• **Your goal**
Would you please copy the part of the material below that opens with the line containing "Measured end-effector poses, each" and closes with the line containing "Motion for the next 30"? Copy it exactly, and only it.

◆ ◆ ◆ ◆ ◆

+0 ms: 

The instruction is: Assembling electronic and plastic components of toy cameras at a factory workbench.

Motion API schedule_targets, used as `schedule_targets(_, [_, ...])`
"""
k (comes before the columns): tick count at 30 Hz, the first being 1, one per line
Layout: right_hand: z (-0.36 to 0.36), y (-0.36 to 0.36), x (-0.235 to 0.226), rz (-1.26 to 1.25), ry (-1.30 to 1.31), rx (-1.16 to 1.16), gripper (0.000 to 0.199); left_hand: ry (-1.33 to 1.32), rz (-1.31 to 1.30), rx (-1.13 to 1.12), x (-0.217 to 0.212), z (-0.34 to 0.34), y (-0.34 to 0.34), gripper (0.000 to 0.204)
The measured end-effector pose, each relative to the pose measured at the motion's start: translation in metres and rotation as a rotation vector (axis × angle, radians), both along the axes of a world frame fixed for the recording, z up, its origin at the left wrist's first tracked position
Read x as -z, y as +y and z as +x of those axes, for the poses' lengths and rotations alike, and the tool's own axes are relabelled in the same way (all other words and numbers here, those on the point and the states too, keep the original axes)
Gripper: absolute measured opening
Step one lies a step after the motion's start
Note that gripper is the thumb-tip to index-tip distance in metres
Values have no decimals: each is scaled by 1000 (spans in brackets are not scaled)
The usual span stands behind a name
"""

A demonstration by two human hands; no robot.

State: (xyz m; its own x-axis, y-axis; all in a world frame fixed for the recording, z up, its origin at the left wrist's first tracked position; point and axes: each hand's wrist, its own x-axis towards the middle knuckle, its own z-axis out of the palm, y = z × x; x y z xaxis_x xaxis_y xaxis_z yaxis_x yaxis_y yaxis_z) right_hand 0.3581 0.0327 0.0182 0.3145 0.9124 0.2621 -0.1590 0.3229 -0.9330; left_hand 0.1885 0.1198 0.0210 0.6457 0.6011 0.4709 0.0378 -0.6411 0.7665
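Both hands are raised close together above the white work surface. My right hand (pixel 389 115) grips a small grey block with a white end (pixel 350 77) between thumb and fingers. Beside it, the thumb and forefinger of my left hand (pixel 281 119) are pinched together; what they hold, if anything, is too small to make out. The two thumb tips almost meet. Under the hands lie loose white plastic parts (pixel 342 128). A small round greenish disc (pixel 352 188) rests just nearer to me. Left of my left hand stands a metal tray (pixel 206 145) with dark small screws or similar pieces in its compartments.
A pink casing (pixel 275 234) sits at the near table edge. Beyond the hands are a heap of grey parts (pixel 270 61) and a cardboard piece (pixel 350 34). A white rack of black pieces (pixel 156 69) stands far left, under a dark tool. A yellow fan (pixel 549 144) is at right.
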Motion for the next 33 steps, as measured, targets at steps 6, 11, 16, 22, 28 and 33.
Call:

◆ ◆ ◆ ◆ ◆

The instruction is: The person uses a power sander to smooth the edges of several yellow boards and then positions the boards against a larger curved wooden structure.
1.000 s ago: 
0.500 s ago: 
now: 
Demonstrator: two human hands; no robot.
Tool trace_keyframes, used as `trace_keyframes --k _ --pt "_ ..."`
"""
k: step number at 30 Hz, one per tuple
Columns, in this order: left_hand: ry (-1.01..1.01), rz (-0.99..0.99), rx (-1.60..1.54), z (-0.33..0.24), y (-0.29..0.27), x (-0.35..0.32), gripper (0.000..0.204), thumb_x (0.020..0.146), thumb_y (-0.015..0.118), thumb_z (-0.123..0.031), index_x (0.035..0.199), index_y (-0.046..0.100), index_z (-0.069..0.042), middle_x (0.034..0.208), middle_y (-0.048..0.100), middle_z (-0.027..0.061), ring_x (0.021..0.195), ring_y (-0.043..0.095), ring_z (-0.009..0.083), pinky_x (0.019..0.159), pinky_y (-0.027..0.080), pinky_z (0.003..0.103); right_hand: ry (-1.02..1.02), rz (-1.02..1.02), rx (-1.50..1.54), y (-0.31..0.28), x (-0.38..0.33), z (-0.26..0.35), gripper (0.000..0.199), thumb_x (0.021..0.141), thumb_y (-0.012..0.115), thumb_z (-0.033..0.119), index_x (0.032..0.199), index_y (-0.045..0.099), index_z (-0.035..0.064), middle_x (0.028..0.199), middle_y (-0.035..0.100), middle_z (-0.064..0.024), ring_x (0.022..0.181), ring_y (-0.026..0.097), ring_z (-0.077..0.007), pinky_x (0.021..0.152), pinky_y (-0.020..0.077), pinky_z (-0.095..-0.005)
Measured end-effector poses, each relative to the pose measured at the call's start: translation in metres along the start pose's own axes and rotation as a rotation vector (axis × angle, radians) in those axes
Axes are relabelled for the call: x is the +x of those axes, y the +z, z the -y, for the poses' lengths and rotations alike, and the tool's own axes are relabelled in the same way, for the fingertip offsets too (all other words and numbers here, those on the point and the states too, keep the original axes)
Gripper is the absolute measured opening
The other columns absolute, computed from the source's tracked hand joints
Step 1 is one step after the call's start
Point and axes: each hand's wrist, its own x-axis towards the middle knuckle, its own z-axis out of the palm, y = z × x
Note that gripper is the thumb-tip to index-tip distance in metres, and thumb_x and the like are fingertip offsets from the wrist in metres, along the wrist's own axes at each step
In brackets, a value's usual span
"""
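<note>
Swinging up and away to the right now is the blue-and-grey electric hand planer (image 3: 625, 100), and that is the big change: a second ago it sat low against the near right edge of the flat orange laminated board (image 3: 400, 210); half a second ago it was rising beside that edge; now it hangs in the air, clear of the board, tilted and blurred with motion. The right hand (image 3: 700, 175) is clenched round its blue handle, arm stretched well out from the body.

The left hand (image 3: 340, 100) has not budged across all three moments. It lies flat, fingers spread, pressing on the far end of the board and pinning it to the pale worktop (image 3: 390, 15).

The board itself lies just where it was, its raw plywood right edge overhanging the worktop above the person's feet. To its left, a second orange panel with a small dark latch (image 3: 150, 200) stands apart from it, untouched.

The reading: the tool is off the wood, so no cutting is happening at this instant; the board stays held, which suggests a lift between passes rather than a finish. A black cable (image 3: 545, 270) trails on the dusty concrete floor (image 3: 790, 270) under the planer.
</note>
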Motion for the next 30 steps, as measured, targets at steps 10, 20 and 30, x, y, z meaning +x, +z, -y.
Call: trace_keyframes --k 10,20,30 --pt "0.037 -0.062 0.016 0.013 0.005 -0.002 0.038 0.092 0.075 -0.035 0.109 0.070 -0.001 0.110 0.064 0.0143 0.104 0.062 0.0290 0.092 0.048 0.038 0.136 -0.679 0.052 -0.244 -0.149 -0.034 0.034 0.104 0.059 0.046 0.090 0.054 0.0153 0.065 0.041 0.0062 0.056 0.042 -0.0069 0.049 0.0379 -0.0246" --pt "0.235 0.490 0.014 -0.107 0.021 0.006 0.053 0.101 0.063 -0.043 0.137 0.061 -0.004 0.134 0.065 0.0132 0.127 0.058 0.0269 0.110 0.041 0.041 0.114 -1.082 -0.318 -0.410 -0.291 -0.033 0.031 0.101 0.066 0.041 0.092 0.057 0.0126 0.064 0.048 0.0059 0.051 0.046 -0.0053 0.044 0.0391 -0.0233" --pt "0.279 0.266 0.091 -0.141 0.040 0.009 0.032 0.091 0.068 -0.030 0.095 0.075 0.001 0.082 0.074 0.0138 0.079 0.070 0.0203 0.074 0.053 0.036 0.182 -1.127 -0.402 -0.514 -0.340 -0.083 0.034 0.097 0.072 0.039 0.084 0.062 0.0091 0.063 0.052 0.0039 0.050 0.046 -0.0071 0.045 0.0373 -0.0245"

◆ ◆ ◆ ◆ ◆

• **Solution for this exercise**
Measured end-effector poses, each relative to the pose measured at the call's start: translation in metres along the start pose's own axes and rotation as a rotation vector (axis × angle, radians) in those axes
Axes are relabelled for the call: x is the +x of those axes, y the +z, z the -y, for the poses' lengths and rotations alike, and the tool's own axes are relabelled in the same way, for the fingertip offsets too (all other words and numbers here, those on the point and the states too, keep the original axes)
Gripper is the absolute measured opening
The other columns absolute, computed from the source's tracked hand joints
Step 1 is one step after the call's start
Point and axes: each hand's wrist, its own x-axis towards the middle knuckle, its own z-axis out of the palm, y = z × x
Note that gripper is the thumb-tip to index-tip distance in metres, and thumb_x and the like are fingertip offsets from the wrist in metres, along the wrist's own axes at each step
In brackets, a value's usual span
"""
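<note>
Swinging up and away to the right now is the blue-and-grey electric hand planer (image 3: 625, 100), and that is the big change: a second ago it sat low against the near right edge of the flat orange laminated board (image 3: 400, 210); half a second ago it was rising beside that edge; now it hangs in the air, clear of the board, tilted and blurred with motion. The right hand (image 3: 700, 175) is clenched round its blue handle, arm stretched well out from the body.

The left hand (image 3: 340, 100) has not budged across all three moments. It lies flat, fingers spread, pressing on the far end of the board and pinning it to the pale worktop (image 3: 390, 15).

The board itself lies just where it was, its raw plywood right edge overhanging the worktop above the person's feet. To its left, a second orange panel with a small dark latch (image 3: 150, 200) stands apart from it, untouched.

The reading: the tool is off the wood, so no cutting is happening at this instant; the board stays held, which suggests a lift between passes rather than a finish. A black cable (image 3: 545, 270) trails on the dusty concrete floor (image 3: 790, 270) under the planer.
</note>
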Motion for the next 30 steps, as measured, targets at steps 10, 20 and 30, x, y, z meaning +x, +z, -y.

The requested output is now complete.